▸ **WORK ORDER**
Your answer should be the lines below from the one holding "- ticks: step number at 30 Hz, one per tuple" through the one holding "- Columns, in", copied exactly and with nothing else.

▸ **DATA SEGMENT**
-- -- --

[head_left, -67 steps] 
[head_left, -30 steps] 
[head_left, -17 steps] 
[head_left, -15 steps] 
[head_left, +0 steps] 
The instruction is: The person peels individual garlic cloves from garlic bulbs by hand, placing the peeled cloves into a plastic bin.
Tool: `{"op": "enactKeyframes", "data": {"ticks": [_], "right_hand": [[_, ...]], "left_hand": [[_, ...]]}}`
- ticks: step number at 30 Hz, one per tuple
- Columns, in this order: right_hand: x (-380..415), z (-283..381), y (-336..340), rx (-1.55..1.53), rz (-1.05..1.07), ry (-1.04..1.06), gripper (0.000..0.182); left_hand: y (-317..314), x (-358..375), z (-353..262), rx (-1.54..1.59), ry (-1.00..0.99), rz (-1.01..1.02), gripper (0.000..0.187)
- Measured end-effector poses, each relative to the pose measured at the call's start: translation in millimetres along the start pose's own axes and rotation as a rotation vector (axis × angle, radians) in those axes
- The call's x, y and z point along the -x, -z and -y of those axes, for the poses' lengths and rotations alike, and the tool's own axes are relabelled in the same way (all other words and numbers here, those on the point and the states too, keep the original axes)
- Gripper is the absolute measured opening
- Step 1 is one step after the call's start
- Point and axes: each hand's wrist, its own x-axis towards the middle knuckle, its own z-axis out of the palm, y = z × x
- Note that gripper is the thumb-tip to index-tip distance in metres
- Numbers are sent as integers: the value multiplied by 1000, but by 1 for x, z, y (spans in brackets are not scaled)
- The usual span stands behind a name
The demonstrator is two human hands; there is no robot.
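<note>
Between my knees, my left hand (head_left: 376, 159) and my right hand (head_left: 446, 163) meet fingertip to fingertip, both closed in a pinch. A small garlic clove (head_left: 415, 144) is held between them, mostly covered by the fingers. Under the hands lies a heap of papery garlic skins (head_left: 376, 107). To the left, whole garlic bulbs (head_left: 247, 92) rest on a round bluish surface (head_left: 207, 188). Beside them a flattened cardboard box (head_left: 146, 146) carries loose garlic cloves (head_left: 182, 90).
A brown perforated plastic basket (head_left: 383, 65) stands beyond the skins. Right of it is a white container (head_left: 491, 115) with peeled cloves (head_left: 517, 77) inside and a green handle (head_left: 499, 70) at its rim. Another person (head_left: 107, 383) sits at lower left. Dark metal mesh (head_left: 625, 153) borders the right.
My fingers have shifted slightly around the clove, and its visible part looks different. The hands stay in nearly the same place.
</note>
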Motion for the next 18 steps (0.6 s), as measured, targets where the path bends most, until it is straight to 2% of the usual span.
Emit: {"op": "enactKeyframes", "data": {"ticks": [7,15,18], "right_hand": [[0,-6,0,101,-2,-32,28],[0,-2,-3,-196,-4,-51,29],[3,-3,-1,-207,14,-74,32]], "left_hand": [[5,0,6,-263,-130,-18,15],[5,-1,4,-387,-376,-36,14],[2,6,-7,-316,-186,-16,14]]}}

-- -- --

▸ **EXERCISE RESPONSE**
- ticks: step number at 30 Hz, one per tuple
- Columns, in this order: right_hand: x (-380..415), z (-283..381), y (-336..340), rx (-1.55..1.53), rz (-1.05..1.07), ry (-1.04..1.06), gripper (0.000..0.182); left_hand: y (-317..314), x (-358..375), z (-353..262), rx (-1.54..1.59), ry (-1.00..0.99), rz (-1.01..1.02), gripper (0.000..0.187)

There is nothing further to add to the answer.